Saturday, August 01, 2015

cinta ada apanya?

menyukai saja memang lebih mudah, tapi merawat benih suka itu menjadi cinta bisa lebih rumit dari matematika. ada yang kurang (dari pasangan) tapi sukar diterima. adapula yang lebih, tapi ternyata itu saja belum cukup. ada yang cinta buta, menolak bicara logika karena kalah telak oleh rasa .

lupakan sejenak romansa saat cinta hadir berkesan lewat mata saat saling tatap, debar hati ketika wajahnya selibas nampak meski dari kejauhan, atau sehangat genggaman tangan dan pelukan hangatnya saat hujan menderas di depan teras rumahnya, semasa pacaran dulu.

cinta bukan pula patung abadi yang sesekali kamu tengok, hanya untuk sekadar dikenang. dia selayaknya manusia, tumbuh subur, tapi bisa juga kering lalu mati.

sadarilah, hidup tak selalu semulus paha ayam, situasi yang tidak diharapkan muncul pastilah melahirkan tuntutan. inilah saatnya kadang cinta juga butuh diuji, seberapa kuat ia berada dalam situasi apapun.
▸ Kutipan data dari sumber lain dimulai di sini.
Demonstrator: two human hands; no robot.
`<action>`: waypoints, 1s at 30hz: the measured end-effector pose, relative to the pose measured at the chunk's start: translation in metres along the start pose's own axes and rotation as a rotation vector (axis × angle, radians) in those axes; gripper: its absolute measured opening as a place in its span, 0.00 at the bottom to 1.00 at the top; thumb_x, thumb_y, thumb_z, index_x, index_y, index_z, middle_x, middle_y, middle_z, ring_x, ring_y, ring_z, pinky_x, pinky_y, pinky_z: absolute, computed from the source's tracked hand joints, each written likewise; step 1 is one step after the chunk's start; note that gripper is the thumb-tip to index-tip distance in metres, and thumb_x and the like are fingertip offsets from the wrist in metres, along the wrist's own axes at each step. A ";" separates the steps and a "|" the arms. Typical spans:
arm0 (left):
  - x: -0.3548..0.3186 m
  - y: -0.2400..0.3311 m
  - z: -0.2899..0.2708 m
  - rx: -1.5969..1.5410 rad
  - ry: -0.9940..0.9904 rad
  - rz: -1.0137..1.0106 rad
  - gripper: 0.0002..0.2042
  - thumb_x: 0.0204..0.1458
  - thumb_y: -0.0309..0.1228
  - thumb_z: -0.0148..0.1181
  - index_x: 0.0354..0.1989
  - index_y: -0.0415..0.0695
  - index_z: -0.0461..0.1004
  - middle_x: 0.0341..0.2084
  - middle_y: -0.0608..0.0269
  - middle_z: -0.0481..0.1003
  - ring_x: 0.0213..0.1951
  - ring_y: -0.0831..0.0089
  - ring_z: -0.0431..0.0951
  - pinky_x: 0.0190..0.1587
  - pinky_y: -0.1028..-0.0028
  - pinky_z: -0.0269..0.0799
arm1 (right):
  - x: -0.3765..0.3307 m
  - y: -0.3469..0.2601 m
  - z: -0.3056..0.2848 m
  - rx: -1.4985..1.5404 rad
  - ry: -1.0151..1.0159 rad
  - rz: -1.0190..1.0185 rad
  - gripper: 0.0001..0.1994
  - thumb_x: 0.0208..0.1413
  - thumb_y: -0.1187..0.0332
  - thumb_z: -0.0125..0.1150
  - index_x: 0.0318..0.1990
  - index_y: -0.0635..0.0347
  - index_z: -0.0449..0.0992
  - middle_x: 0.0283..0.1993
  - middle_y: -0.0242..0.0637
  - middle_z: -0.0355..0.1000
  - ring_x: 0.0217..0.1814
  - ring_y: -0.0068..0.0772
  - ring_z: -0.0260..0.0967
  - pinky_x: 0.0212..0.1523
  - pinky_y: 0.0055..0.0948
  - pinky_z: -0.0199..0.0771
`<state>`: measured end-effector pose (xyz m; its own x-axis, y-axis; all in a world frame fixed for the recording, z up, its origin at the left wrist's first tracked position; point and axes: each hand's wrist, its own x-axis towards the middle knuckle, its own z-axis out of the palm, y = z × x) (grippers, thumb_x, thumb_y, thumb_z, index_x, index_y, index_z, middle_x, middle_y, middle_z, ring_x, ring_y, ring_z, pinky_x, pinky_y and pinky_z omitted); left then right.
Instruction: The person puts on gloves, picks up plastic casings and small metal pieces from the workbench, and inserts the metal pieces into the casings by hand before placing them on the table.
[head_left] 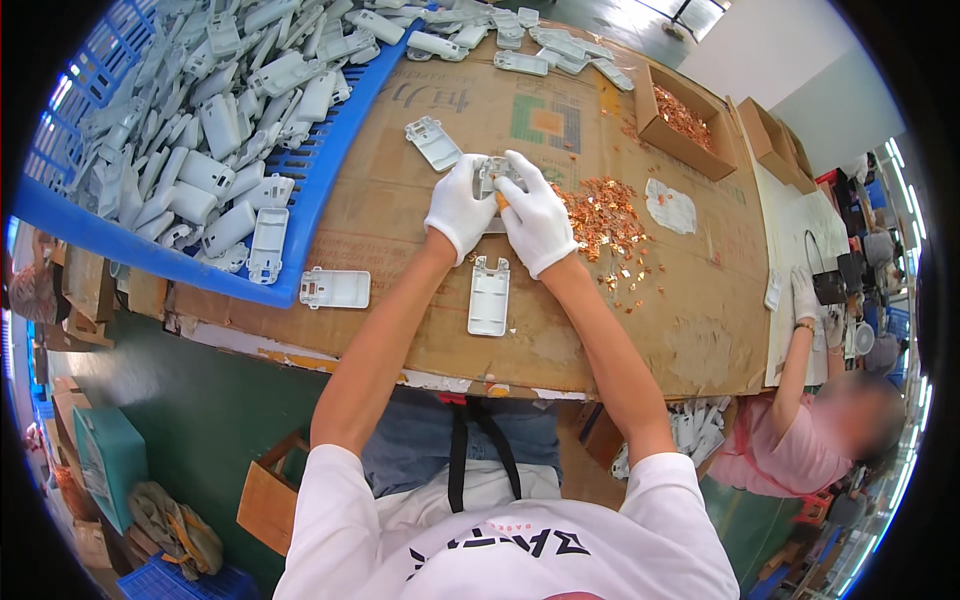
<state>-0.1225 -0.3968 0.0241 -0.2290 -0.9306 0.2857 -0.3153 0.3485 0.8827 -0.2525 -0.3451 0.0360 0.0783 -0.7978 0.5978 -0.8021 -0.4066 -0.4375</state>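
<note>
Both hands wear white gloves and meet over the cardboard-covered table. Between my left hand (460, 207) and my right hand (540, 218) is a white plastic housing (490, 172), gripped at both sides. Something small and orange shows at my right fingertips; I cannot make out what it is. Just beyond my left hand lies an open white shell (433, 144). Nearer to me rests another shell (489, 297), with one more (335, 288) to its left. A loose heap of small copper-coloured metal pieces (606, 222) is right of my right hand.
At the left stands a blue plastic crate (345, 140) piled with white shells (220, 125). More shells lie at the table's far edge. A cardboard box (650, 125) of copper pieces is at the far right, near a crumpled white sheet (671, 207). A co-worker (790, 430) sits at the right.
</note>
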 end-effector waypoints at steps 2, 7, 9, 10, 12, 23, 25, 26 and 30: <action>0.001 0.000 0.000 -0.007 0.040 0.043 0.16 0.46 0.26 0.63 0.44 0.42 0.71 0.36 0.50 0.78 0.40 0.53 0.78 0.42 0.63 0.74 | 0.001 0.002 0.000 -0.032 -0.012 -0.037 0.12 0.48 0.76 0.59 0.42 0.64 0.76 0.60 0.51 0.66 0.49 0.49 0.72 0.48 0.39 0.75; 0.002 0.000 -0.002 0.015 0.002 -0.030 0.19 0.45 0.28 0.65 0.47 0.41 0.71 0.39 0.50 0.79 0.43 0.57 0.80 0.45 0.66 0.74 | 0.000 0.004 0.000 -0.017 0.013 -0.051 0.11 0.48 0.74 0.59 0.41 0.63 0.77 0.61 0.51 0.66 0.53 0.47 0.72 0.51 0.38 0.75; 0.002 -0.001 -0.002 0.019 0.013 -0.017 0.19 0.44 0.28 0.66 0.47 0.41 0.71 0.40 0.51 0.79 0.43 0.57 0.80 0.45 0.66 0.74 | -0.001 0.003 -0.001 -0.026 0.020 -0.055 0.12 0.48 0.74 0.59 0.42 0.63 0.77 0.61 0.51 0.66 0.53 0.47 0.72 0.51 0.38 0.75; 0.002 0.000 -0.002 0.018 0.021 -0.011 0.20 0.44 0.28 0.66 0.47 0.41 0.71 0.40 0.51 0.79 0.43 0.57 0.79 0.45 0.66 0.74 | -0.001 0.003 -0.002 -0.037 0.021 -0.054 0.12 0.48 0.74 0.59 0.42 0.63 0.77 0.62 0.51 0.65 0.52 0.47 0.72 0.51 0.38 0.75; 0.001 0.000 -0.001 0.011 0.029 -0.009 0.20 0.44 0.28 0.66 0.48 0.42 0.71 0.40 0.51 0.79 0.44 0.57 0.79 0.45 0.66 0.74 | -0.002 0.003 -0.003 -0.042 0.016 -0.053 0.12 0.47 0.74 0.59 0.42 0.63 0.77 0.62 0.51 0.65 0.52 0.47 0.72 0.51 0.38 0.75; -0.001 0.001 -0.001 0.005 0.044 -0.008 0.18 0.45 0.27 0.65 0.46 0.43 0.71 0.39 0.50 0.78 0.43 0.54 0.79 0.44 0.64 0.74 | -0.006 0.005 0.003 0.008 -0.006 -0.017 0.16 0.45 0.78 0.61 0.46 0.63 0.77 0.65 0.49 0.62 0.50 0.46 0.73 0.49 0.37 0.76; 0.000 0.002 -0.001 0.013 0.039 0.007 0.17 0.46 0.27 0.64 0.45 0.43 0.70 0.38 0.49 0.78 0.43 0.52 0.78 0.44 0.63 0.74 | -0.006 0.006 0.003 0.024 -0.015 0.004 0.18 0.44 0.79 0.61 0.47 0.63 0.77 0.66 0.48 0.62 0.49 0.44 0.74 0.48 0.36 0.77; 0.000 0.004 -0.001 0.028 0.029 0.001 0.17 0.47 0.27 0.64 0.45 0.44 0.70 0.38 0.50 0.78 0.42 0.52 0.78 0.43 0.62 0.74 | -0.006 0.006 0.003 0.023 -0.021 0.004 0.18 0.44 0.79 0.61 0.47 0.63 0.77 0.66 0.48 0.62 0.49 0.44 0.74 0.48 0.36 0.77; 0.003 0.003 -0.002 0.043 0.020 0.036 0.17 0.47 0.27 0.63 0.46 0.44 0.69 0.38 0.50 0.78 0.42 0.52 0.78 0.43 0.62 0.74 | -0.005 0.003 0.004 0.055 -0.002 0.035 0.18 0.45 0.79 0.59 0.47 0.63 0.77 0.67 0.48 0.61 0.48 0.43 0.74 0.48 0.36 0.77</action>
<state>-0.1220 -0.3987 0.0284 -0.2222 -0.9194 0.3245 -0.3471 0.3856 0.8549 -0.2527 -0.3446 0.0291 0.0519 -0.8132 0.5797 -0.7706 -0.4018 -0.4946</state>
tak pelak, ketika akhirnya muncul tuntutan di sana dan di sini, cinta pasti akan kembali dipertanyakan, 'kamu cinta aku apa adanya atau ada apanya, sih?" yang begini ini yang berpotensi munculnya penyakit gamang dan komplikasi galau tingkat akut.

tapi faktanya, sebagian dari mereka di luar sana mengharap lebih dari pasangan tapi malas mengoreksi kekurangannya sendiri. enggan mengakui kelemahannya, dan lebih suka sibuk mencari kesalahan pasangan. "sebentar, bukankah cinta itu tentang kita, terus kalau aku yang berjuang sendiri, itu namanya apa?"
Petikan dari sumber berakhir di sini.